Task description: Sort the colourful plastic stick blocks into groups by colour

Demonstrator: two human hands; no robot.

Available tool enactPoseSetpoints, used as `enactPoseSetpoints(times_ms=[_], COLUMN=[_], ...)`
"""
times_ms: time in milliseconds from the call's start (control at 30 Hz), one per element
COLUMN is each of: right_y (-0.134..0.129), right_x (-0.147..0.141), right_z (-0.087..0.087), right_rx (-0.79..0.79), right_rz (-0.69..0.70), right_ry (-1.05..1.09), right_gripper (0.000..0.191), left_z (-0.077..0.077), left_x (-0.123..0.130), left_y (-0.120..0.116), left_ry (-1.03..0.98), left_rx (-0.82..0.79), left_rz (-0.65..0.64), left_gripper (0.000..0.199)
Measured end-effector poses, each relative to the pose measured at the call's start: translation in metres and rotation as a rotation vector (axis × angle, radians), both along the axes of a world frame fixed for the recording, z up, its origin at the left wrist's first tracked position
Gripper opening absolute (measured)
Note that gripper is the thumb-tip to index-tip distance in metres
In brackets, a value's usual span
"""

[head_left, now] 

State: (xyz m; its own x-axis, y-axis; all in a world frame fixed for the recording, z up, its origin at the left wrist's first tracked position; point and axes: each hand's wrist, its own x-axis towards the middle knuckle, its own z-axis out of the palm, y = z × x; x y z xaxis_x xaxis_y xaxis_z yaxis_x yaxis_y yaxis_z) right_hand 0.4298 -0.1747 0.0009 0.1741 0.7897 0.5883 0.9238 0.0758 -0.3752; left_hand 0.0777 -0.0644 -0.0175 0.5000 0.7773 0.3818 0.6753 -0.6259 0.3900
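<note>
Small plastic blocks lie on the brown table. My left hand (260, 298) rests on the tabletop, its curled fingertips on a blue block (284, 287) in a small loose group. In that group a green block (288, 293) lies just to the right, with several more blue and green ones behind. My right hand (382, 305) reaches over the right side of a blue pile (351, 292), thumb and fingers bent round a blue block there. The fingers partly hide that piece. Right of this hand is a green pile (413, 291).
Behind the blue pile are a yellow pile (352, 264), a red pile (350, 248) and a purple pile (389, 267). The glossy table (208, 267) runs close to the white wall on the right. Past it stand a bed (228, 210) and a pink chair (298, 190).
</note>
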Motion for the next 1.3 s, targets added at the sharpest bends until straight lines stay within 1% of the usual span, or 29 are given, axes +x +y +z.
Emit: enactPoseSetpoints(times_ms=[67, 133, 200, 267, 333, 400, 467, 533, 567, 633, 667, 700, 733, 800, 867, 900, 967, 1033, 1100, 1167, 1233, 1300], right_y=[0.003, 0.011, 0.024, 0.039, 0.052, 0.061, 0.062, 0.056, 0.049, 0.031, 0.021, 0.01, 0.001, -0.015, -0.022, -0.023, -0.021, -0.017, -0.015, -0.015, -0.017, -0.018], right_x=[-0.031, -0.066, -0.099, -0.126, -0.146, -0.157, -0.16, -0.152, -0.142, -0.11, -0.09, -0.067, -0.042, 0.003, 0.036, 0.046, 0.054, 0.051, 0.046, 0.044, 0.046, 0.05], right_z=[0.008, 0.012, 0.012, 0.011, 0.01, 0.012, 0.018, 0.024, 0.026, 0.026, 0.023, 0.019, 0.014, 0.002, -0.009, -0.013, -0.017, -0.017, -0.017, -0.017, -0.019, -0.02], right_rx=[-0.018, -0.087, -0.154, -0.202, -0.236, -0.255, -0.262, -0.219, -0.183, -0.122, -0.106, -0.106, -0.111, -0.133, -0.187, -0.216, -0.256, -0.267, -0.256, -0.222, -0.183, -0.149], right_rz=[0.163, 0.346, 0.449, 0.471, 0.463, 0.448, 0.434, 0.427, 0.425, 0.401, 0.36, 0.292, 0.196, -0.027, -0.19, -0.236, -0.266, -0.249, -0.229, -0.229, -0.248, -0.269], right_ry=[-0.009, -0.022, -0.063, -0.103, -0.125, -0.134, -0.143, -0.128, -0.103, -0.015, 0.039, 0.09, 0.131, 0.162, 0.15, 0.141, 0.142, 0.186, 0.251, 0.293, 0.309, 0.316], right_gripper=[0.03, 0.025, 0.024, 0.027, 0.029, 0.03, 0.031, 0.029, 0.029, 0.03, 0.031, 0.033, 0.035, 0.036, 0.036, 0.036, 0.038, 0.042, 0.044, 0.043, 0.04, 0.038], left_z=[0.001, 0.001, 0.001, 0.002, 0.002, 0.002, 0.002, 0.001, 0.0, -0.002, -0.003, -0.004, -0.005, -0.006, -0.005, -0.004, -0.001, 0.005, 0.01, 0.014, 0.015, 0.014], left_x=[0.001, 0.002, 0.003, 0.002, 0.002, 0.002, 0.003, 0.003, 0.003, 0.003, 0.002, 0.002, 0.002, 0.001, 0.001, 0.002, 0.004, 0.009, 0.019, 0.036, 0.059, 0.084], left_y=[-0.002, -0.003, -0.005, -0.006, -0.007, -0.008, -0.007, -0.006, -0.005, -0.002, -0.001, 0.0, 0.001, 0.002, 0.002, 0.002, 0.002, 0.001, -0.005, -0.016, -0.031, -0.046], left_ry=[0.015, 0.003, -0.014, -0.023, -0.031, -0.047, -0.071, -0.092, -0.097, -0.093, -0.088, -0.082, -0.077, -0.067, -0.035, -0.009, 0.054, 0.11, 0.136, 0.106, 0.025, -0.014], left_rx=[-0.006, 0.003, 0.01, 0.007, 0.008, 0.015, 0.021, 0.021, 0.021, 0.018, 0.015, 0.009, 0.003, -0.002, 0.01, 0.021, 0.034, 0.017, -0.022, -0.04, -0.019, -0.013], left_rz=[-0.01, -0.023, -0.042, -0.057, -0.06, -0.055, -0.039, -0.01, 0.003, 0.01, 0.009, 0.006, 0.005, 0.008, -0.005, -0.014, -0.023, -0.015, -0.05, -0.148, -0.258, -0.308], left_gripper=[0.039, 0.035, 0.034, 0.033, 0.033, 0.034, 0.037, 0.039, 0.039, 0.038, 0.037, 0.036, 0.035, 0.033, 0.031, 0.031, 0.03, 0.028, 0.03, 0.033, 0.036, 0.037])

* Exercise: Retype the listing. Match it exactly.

* Final answer:
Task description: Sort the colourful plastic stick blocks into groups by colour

Demonstrator: two human hands; no robot.

Available tool enactPoseSetpoints, used as `enactPoseSetpoints(times_ms=[_], COLUMN=[_], ...)`
"""
times_ms: time in milliseconds from the call's start (control at 30 Hz), one per element
COLUMN is each of: right_y (-0.134..0.129), right_x (-0.147..0.141), right_z (-0.087..0.087), right_rx (-0.79..0.79), right_rz (-0.69..0.70), right_ry (-1.05..1.09), right_gripper (0.000..0.191), left_z (-0.077..0.077), left_x (-0.123..0.130), left_y (-0.120..0.116), left_ry (-1.03..0.98), left_rx (-0.82..0.79), left_rz (-0.65..0.64), left_gripper (0.000..0.199)
Measured end-effector poses, each relative to the pose measured at the call's start: translation in metres and rotation as a rotation vector (axis × angle, radians), both along the axes of a world frame fixed for the recording, z up, its origin at the left wrist's first tracked position
Gripper opening absolute (measured)
Note that gripper is the thumb-tip to index-tip distance in metres
In brackets, a value's usual span
"""

[head_left, now] 

State: (xyz m; its own x-axis, y-axis; all in a world frame fixed for the recording, z up, its origin at the left wrist's first tracked position; point and axes: each hand's wrist, its own x-axis towards the middle knuckle, its own z-axis out of the palm, y = z × x; x y z xaxis_x xaxis_y xaxis_z yaxis_x yaxis_y yaxis_z) right_hand 0.4298 -0.1747 0.0009 0.1741 0.7897 0.5883 0.9238 0.0758 -0.3752; left_hand 0.0777 -0.0644 -0.0175 0.5000 0.7773 0.3818 0.6753 -0.6259 0.3900
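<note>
Small plastic blocks lie on the brown table. My left hand (260, 298) rests on the tabletop, its curled fingertips on a blue block (284, 287) in a small loose group. In that group a green block (288, 293) lies just to the right, with several more blue and green ones behind. My right hand (382, 305) reaches over the right side of a blue pile (351, 292), thumb and fingers bent round a blue block there. The fingers partly hide that piece. Right of this hand is a green pile (413, 291).
Behind the blue pile are a yellow pile (352, 264), a red pile (350, 248) and a purple pile (389, 267). The glossy table (208, 267) runs close to the white wall on the right. Past it stand a bed (228, 210) and a pink chair (298, 190).
</note>
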Motion for the next 1.3 s, targets added at the sharpest bends until straight lines stay within 1% of the usual span, or 29 are given, axes +x +y +z.
Emit: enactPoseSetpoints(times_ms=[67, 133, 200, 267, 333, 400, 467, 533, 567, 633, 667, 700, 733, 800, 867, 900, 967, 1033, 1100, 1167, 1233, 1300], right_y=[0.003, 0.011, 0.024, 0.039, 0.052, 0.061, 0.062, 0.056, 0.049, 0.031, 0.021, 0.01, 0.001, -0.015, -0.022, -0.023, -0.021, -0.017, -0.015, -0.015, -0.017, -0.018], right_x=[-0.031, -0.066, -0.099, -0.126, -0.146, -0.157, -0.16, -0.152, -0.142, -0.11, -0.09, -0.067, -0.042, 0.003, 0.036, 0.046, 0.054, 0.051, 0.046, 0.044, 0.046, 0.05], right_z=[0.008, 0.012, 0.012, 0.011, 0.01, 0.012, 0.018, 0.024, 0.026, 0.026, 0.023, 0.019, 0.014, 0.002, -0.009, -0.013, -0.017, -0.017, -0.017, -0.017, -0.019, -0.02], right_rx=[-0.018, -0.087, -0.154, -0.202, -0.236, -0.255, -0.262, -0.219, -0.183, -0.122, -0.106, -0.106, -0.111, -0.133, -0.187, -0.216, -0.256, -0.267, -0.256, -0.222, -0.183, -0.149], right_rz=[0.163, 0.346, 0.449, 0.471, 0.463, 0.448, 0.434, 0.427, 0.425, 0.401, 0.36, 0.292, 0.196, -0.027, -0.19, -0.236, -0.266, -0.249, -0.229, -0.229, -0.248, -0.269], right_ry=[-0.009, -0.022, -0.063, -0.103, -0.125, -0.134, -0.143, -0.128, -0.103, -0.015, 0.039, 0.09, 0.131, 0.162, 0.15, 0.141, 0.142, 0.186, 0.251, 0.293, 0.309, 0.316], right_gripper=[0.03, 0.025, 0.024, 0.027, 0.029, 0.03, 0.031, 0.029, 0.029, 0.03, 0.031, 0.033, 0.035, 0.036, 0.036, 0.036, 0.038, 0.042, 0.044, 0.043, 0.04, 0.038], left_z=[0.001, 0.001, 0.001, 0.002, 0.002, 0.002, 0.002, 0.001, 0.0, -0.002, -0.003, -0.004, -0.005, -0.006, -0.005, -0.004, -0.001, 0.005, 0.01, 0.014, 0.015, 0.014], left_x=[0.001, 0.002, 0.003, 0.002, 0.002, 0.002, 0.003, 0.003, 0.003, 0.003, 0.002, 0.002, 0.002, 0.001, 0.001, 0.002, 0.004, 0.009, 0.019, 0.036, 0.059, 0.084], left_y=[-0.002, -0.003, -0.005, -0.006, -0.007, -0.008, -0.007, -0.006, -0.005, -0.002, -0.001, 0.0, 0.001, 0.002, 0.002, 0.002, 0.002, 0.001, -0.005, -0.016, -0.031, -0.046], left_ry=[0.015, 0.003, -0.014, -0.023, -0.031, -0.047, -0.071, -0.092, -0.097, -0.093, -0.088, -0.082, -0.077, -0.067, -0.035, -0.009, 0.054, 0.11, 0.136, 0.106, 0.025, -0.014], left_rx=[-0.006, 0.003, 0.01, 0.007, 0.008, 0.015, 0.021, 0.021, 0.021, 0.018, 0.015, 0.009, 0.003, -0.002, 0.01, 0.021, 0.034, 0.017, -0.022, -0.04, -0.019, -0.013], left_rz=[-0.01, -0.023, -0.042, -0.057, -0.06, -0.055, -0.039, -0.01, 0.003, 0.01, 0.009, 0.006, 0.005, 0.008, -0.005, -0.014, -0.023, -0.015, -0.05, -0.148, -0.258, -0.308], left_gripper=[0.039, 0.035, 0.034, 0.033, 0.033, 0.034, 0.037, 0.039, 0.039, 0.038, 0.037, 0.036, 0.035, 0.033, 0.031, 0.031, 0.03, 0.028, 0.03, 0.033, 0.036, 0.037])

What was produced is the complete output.